The concept of ventricular-arterial coupling is based on the framework of ventricular pressure-volume relationship. ¹⁴ This coupling was made possible by characterizing the linear functions of both the ventricle and the arterial system in terms of their P_es and SV (P_es-SV) relationships. This approach yielded P_es and SV as the intersection between the ventricular P_es-SV relationship and arterial P_es-SV relationship. Accordingly, as described in the Methods section, P_es can be predicted by a simple equation consisting of three parameters representing preload, afterload, and systolic function. From the equation, the effects of E_es and E_a on P_es are summarized as follows: (1) If E_es is equal to E_a, the changes in E_es and E_a have equivalent effect on P_es. (2) If E_es is greater than E_a, the changes in E_es have a smaller effect on P_es than do the changes in E_a. (3) If E_es is less than E_a, the changes in E_es have a larger effect on P_es than do the changes in E_a. In this study, the control value of E_a was smaller than E_es. In addition, the absolute changes in E_a were larger. The net effect of E_a on P_es was therefore larger than the effect of E_es, as shown in Fig. 5. Decreases in E_es represent depression of myocardial contractility, whereas decreases in E_a reflect more complex physiologic responses. Because E_a can be approximated by the ratio of total arterial resistance to cardiac cycle length, ¹⁴ relative changes in these two factors determine E_a. During protamine-induced hypotension, cardiac cycle length did not change significantly.

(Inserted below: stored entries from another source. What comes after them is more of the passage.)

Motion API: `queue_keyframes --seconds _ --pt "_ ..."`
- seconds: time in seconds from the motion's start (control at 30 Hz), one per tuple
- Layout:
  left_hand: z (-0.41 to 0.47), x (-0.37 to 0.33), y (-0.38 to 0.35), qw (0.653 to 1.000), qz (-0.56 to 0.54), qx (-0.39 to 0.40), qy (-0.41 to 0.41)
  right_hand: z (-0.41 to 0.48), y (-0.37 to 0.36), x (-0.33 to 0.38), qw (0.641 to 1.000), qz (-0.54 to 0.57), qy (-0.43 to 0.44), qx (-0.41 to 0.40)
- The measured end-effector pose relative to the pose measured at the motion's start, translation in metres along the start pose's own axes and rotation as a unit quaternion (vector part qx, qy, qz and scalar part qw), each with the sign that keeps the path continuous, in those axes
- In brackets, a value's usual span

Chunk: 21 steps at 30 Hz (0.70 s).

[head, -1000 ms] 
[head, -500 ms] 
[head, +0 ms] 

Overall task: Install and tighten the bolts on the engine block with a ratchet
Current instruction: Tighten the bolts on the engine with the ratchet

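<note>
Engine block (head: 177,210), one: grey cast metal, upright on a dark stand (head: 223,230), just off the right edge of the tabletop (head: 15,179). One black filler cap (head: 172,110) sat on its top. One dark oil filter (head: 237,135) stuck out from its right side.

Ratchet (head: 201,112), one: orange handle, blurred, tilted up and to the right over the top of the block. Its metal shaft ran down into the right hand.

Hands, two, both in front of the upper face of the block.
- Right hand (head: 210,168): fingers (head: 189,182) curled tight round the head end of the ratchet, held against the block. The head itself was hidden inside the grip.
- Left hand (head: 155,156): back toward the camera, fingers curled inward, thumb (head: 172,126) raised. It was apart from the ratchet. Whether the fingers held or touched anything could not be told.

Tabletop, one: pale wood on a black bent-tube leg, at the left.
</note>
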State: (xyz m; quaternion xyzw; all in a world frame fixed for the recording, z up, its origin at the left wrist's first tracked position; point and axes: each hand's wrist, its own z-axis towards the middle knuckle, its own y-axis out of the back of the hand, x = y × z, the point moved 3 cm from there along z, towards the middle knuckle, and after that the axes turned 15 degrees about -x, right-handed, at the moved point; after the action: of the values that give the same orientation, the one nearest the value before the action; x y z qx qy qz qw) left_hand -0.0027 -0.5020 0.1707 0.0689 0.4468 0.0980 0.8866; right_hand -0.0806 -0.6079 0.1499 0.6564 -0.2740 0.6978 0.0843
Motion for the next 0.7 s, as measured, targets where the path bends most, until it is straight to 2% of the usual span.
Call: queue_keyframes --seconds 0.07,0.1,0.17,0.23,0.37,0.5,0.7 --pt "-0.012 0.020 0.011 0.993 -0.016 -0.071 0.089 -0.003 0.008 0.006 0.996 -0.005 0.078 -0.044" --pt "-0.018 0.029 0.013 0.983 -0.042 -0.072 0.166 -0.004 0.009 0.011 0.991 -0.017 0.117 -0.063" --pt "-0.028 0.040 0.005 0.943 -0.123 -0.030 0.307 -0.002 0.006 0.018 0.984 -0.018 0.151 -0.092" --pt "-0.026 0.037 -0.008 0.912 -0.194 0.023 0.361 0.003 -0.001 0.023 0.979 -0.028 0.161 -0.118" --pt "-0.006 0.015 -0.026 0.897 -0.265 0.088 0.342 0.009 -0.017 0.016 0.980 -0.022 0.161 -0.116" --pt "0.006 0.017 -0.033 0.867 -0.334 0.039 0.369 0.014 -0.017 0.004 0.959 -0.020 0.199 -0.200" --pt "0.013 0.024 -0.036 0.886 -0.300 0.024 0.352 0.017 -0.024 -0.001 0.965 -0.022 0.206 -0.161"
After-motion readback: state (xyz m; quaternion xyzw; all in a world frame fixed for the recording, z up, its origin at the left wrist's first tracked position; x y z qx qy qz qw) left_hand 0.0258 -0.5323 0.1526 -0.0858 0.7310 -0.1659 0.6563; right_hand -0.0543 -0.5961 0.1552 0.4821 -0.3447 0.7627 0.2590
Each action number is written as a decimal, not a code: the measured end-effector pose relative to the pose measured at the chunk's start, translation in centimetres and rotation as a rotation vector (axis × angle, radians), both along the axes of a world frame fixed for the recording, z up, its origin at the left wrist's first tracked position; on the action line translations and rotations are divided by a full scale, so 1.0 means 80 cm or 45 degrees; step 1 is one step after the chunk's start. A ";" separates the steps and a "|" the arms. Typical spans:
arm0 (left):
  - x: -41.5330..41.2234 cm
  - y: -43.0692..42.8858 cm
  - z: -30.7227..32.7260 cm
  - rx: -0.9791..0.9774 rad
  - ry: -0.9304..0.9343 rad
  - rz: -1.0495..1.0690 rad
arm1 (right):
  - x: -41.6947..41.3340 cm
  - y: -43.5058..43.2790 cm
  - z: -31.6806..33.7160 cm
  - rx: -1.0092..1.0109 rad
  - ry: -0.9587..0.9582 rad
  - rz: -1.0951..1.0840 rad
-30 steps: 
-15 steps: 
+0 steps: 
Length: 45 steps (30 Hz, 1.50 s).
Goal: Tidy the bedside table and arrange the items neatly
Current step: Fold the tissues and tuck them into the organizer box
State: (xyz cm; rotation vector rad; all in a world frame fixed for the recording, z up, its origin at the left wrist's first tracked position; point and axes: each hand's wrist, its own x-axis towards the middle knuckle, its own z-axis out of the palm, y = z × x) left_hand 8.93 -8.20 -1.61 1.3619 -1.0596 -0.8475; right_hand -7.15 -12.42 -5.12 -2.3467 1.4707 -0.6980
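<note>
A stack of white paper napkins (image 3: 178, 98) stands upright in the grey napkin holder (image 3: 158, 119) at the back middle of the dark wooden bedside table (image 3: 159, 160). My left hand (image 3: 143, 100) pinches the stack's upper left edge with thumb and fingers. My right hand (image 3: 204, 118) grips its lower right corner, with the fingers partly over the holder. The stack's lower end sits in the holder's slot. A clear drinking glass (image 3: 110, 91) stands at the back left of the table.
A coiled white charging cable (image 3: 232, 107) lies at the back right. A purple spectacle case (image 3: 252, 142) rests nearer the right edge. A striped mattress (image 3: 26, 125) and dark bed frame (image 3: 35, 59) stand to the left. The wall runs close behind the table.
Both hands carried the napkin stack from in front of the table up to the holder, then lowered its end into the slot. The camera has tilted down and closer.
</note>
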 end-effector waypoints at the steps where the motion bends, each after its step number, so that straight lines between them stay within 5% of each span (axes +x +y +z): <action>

The decreases in E_a in this study therefore represented decreases in arterial resistance.

The concept of ventricular-arterial coupling also provides information about ventricular mechanical and metabolic efficiency. ²⁷ When the E_a/E_es ratio lies between 0.5 and 1.0, both mechanical and metabolic efficiencies are greater than 90% of optimal values in the analytic model. Asanoi, Sasayama, and Kameyama ²⁸ suggested that the coupling was normally set toward higher metabolic efficiency (the E_a/E_es ratio toward 0.5) in human beings. In our study, despite a relatively large amount of patient-to-patient variability, the mean E_a/E_es ratio at control was 0.88 ± 0.66, and this was comparable to the values (0.90 ± 0.21) reported by Asanoi, Sasayama, and Kameyama ²⁸ for patients with mild left ventricular dysfunction.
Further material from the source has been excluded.